The statutory report into the company, W’Gusto Supermarket Pty Ltd, was published with the corporate regulator earlier this month after it was placed into liquidation in March this year.
Liquidator Jason Bettles stated in the statutory report the supermarket began trading in Pelican Waters in July 2024 and was directed by Charles Gregory Weiss.
Australian Securities and Investments Commission documents stated Mr Weiss believed the company collapsed due to several reasons including a lack of parking and an issue with the register not scanning items.
“According to the director, the company started experiencing financial difficulties just prior to the Pelican Waters store opening due to the store being in a new development (and therefore, not having an established customer base), lack of available customer parking at the premises and products not scanning at the register,” the report stated.
“The director further advised that by the time these issues were resolved, the company’s cash flow never recovered.”
Mr Bettles claims in the report there may have been director-related transactions made with company funds prior to the closure and subsequent liquidation.
“Based on our preliminary review of the company’s CBA and ANZ bank statements, we identified frequent use of company funds for what appear to be director-related transactions,” the report also stated.
Mr Bettles claimed it “appears” Mr Weiss could owe the company money.
According to the report there are 42 unsecured creditors of the company, with eight secured creditors.
The report reveals the total debt claimed by creditors stands at $3.05m, as of June 2025.
The store’s landlord at the Pelican Waters site claimed the company owed them $2.55m from breaching the terms of the lease agreement, while unpaid employee entitlements total to about $81,000, according to the report, with about $68,000 in wages and superannuation.

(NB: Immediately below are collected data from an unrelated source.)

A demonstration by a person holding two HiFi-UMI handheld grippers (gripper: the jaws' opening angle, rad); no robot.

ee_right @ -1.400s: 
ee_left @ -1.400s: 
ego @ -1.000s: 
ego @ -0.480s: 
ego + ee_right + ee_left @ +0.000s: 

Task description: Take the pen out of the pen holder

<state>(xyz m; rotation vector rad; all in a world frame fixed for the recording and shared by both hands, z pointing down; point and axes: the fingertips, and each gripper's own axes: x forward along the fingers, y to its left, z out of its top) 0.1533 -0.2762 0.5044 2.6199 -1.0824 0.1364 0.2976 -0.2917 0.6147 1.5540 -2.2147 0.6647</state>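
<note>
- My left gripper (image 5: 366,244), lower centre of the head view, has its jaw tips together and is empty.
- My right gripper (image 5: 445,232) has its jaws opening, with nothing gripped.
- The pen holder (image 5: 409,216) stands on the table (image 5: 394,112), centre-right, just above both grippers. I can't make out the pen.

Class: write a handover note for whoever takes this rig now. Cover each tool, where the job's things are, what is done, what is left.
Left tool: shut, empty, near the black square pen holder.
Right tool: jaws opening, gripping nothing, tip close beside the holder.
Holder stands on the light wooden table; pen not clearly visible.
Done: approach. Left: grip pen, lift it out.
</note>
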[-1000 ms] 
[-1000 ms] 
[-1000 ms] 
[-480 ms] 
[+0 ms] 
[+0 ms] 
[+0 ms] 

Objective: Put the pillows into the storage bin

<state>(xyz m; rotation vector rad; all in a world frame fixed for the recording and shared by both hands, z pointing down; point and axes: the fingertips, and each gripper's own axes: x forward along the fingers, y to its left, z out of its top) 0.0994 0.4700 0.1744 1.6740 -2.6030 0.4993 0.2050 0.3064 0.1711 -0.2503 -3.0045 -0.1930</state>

Mr Bettles stated in the report it was unlikely a dividend would be paid to the unsecured creditors and claims there was an indication the company may have been trading while insolvent before June 30, 2024.
“Based on the above factors, it appears the company may have been insolvent since at least 30 June 2024, if not earlier,” the report stated.
No action has been taken by ASIC in relation to these claims. Mr Weiss has been contacted for comment.